Nonostante il metal detector fosse in funzione, il rapinatore è riuscito a passare attraverso la porta a bussala, segno che era un’arma di materiale sintetico e non necessariamente giocattolo. In quel momento, erano le 11,45, nell’istituto di credito si trovava solo la cassiera. I malviventi, prima di entrare in azione hanno atteso che non vi fossero clienti. Sotto la minaccia dell’arma il bandito si è fatto consegnare il denaro ed è fuggito con la calzamaglia ancora in testa, come dimostrano le registrazioni a circuito chiuso che sono state repertate dai carabinieri che si occupano delle indagini.

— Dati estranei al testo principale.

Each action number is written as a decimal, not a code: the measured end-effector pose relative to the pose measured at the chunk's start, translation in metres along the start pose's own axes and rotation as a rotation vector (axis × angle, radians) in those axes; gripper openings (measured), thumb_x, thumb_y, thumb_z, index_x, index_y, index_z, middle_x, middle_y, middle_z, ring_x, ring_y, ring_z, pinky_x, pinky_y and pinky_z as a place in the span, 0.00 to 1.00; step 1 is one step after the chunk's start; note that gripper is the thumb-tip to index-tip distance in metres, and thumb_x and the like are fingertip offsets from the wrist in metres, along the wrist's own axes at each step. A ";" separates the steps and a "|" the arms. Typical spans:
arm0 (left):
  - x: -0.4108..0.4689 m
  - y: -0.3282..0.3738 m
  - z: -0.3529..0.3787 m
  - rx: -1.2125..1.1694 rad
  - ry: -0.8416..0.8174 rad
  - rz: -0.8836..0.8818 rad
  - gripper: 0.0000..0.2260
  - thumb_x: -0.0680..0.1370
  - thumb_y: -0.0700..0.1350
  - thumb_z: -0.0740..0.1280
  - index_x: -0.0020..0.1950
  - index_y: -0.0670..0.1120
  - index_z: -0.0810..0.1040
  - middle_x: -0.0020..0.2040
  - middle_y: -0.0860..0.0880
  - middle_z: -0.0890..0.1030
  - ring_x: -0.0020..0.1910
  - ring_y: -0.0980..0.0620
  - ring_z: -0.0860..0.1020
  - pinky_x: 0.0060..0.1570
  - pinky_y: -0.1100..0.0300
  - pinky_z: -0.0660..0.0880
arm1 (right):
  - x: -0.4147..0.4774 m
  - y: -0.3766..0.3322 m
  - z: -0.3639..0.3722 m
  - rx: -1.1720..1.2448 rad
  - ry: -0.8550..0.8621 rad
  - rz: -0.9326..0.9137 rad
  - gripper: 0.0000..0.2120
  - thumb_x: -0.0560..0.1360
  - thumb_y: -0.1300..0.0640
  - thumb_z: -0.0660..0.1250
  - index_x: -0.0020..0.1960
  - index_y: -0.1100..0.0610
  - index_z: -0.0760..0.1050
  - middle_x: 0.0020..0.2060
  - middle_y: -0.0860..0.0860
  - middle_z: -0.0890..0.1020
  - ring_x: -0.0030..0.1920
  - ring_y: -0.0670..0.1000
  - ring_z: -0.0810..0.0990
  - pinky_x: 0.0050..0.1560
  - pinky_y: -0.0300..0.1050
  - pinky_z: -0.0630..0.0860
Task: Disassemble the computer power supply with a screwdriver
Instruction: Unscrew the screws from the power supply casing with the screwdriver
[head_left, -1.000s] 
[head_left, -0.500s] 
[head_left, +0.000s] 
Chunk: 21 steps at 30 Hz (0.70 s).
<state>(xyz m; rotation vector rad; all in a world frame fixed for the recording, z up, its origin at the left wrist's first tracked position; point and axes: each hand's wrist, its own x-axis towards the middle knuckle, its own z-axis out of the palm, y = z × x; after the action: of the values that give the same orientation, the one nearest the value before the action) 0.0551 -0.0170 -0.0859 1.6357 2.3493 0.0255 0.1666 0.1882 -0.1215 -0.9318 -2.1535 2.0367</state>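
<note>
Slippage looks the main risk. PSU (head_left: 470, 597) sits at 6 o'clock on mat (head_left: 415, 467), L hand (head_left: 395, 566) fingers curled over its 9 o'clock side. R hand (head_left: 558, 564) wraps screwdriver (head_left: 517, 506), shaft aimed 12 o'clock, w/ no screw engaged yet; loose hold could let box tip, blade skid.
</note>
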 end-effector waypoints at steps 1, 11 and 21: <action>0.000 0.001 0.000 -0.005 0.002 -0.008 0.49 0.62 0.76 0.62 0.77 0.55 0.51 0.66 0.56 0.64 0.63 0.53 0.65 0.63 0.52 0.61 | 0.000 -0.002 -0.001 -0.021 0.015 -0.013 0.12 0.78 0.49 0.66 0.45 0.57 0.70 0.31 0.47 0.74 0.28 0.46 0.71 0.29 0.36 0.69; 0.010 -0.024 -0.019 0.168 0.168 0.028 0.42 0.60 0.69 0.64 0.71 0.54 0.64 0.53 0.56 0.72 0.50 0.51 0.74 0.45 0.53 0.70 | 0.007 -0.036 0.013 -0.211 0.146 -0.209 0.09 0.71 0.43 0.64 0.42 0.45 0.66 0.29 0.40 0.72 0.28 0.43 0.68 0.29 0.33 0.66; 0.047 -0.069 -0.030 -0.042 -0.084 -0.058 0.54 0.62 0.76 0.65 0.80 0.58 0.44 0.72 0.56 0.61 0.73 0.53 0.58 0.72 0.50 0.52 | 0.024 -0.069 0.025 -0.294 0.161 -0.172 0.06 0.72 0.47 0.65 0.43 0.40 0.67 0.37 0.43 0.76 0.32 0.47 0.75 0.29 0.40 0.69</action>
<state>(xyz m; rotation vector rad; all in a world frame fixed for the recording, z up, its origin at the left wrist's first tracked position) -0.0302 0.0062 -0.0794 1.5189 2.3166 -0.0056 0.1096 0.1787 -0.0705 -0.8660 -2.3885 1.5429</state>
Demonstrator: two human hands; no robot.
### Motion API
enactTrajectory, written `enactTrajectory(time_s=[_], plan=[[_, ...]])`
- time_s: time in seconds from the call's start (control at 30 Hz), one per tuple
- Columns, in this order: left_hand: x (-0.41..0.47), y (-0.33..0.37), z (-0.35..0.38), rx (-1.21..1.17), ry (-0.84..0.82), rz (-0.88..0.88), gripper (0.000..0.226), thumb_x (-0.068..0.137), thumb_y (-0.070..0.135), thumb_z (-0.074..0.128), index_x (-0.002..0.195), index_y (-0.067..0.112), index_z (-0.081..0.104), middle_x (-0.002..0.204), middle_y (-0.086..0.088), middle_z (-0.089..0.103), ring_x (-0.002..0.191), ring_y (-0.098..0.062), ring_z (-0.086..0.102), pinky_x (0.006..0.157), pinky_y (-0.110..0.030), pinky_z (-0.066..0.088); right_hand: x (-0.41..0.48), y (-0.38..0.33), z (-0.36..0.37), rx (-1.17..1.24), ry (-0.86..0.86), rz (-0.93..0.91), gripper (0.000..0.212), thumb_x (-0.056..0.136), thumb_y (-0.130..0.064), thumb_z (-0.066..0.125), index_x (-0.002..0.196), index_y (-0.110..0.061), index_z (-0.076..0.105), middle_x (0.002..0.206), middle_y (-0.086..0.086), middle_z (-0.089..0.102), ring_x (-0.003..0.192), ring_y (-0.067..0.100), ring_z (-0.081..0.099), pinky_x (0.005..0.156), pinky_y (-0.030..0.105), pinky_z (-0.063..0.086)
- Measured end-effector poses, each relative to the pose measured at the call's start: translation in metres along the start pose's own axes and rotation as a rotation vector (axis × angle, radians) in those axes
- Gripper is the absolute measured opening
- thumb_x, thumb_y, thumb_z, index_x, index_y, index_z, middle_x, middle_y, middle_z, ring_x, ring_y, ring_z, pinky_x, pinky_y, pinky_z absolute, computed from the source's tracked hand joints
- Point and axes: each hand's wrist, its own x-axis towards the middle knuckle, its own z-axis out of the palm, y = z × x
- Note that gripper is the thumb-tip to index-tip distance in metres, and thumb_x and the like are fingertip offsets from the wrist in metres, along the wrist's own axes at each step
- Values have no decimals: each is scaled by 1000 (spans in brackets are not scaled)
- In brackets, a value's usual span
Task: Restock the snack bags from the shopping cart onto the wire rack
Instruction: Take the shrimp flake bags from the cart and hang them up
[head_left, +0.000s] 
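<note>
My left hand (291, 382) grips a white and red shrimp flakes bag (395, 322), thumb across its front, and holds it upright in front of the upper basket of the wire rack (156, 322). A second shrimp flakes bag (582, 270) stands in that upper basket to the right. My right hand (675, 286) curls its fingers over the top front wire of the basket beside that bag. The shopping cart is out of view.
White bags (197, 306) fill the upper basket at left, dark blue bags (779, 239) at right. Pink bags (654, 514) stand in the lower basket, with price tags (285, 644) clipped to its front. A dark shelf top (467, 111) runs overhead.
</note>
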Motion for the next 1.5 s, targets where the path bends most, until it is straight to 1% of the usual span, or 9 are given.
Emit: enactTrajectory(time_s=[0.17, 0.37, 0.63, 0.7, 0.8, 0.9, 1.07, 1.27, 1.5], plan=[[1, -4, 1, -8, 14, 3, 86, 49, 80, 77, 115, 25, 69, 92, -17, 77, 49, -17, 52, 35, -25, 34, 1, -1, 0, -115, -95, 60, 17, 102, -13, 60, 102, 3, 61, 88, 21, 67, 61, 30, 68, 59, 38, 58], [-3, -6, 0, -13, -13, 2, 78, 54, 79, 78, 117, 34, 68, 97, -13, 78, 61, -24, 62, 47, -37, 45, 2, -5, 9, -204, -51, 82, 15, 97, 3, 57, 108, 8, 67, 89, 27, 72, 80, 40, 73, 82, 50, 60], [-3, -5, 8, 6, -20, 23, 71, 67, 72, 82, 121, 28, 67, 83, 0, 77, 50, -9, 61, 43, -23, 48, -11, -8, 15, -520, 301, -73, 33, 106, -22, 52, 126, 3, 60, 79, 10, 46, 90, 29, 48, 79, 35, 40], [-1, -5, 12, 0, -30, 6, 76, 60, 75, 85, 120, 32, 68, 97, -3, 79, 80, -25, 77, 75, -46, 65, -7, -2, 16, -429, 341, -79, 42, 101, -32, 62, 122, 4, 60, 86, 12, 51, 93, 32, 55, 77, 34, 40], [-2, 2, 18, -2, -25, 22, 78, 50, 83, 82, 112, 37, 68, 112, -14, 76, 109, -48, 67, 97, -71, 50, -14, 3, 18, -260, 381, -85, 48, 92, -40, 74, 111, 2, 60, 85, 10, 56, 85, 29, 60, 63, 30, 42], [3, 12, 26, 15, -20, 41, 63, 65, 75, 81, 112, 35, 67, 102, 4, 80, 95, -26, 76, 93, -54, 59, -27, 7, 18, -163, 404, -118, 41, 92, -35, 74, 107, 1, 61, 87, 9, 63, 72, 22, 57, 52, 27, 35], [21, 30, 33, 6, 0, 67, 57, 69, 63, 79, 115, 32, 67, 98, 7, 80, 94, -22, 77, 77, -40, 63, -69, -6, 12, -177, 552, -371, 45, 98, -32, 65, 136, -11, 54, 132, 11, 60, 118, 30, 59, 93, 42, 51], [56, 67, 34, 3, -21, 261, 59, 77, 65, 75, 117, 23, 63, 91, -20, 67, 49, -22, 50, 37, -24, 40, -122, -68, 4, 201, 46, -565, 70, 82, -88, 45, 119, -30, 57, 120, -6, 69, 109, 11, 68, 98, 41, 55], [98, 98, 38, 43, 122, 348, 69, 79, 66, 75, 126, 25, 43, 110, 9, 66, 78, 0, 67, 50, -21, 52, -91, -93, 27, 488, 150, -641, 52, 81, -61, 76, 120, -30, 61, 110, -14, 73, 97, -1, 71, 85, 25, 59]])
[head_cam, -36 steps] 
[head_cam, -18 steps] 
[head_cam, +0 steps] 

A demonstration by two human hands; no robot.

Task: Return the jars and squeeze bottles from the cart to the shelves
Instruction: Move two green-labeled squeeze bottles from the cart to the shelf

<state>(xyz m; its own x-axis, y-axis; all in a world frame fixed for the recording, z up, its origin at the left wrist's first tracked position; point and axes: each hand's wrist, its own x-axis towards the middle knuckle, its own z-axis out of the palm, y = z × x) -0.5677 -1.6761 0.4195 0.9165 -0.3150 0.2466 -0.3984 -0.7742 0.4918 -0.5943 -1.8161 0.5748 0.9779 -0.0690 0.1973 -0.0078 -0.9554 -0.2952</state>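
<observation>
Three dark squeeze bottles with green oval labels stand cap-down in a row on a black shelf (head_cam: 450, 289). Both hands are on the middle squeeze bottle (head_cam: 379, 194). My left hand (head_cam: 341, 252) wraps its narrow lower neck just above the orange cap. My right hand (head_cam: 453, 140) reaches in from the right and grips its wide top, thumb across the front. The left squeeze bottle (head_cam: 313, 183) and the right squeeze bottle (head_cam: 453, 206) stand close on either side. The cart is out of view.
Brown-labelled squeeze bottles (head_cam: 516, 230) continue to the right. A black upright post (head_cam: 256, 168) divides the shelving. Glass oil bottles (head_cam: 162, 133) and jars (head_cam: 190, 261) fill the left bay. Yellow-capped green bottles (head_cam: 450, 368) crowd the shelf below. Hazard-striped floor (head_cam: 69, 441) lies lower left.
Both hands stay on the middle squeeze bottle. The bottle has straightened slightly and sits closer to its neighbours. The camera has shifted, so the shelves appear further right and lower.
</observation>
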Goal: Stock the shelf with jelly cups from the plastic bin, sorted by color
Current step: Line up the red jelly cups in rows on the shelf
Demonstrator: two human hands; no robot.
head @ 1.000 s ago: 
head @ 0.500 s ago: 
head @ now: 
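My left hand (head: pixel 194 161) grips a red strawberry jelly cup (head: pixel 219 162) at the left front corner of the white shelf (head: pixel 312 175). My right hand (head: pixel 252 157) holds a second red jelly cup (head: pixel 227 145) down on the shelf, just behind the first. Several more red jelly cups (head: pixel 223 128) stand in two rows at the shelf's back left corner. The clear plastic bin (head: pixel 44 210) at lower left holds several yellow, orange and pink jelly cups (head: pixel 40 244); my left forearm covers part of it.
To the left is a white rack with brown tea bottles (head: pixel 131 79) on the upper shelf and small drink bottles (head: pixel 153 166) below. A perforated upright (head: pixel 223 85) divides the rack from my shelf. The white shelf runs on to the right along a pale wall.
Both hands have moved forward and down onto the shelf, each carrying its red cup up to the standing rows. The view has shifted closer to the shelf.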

Dopo l’allarme è scattato il piano antirapina con i militari dell’arma della stazione e del nucleo operativo di San Benedetto e i carabinieri del reparto operativo di Ascoli. Dei banditi, però, nessuna traccia. La Banca delle Marche, filiale di Grottammare, aveva subito un’altra rapina il 22 marzo dell’anno scorso e fu la prima delle undici messe a segno nel 2007.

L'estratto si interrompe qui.